## What you need to do
Each line starting at the one that contains "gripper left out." and ending at the one that contains "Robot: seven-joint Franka" must be returned exactly, and the rest of the listing is left out.

Given material section start

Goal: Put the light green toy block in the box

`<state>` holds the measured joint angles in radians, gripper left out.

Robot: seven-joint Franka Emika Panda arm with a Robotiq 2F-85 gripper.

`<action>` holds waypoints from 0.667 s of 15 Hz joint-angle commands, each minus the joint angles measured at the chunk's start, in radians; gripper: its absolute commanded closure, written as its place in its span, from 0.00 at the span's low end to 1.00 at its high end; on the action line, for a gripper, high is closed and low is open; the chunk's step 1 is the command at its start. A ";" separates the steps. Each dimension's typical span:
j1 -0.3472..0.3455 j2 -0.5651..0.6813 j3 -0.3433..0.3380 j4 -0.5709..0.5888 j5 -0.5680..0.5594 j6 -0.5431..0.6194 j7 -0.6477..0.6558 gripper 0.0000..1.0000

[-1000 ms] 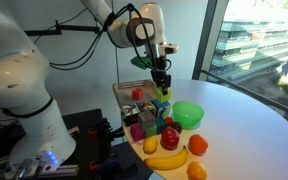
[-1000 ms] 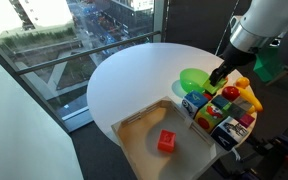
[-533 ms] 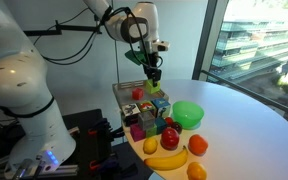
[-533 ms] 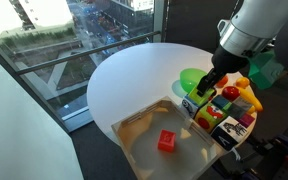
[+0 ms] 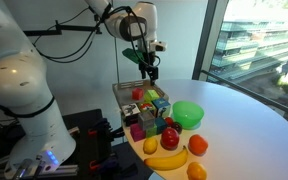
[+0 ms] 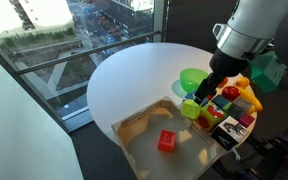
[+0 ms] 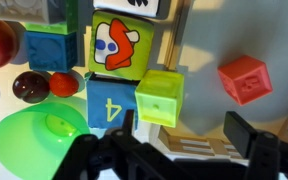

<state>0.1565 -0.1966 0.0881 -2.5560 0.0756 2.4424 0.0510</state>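
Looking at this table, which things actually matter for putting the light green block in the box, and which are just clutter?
For the job: light green toy block, box.
Just lying about: red block in the box, green bowl, blue block marked 4, banana.

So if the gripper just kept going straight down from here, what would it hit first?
The gripper holds the light green toy block, which would land first, seemingly on the wall of the box beside the blue 4 block in the wrist view. Depth is unclear, so it could clip that block.
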 commanded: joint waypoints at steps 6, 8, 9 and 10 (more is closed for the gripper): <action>-0.035 -0.066 0.004 0.018 -0.025 -0.057 0.002 0.00; -0.046 -0.084 0.004 0.010 -0.040 -0.061 0.011 0.00; -0.053 -0.089 0.004 0.008 -0.048 -0.066 0.018 0.00; -0.059 -0.091 0.002 0.007 -0.050 -0.074 0.017 0.00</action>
<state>0.1203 -0.2552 0.0879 -2.5478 0.0531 2.4122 0.0523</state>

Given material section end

## Response to the exercise
`<state>` holds the measured joint angles in radians, gripper left out.

Robot: seven-joint Franka Emika Panda arm with a Robotiq 2F-85 gripper.

Nothing else is needed to complete the exercise.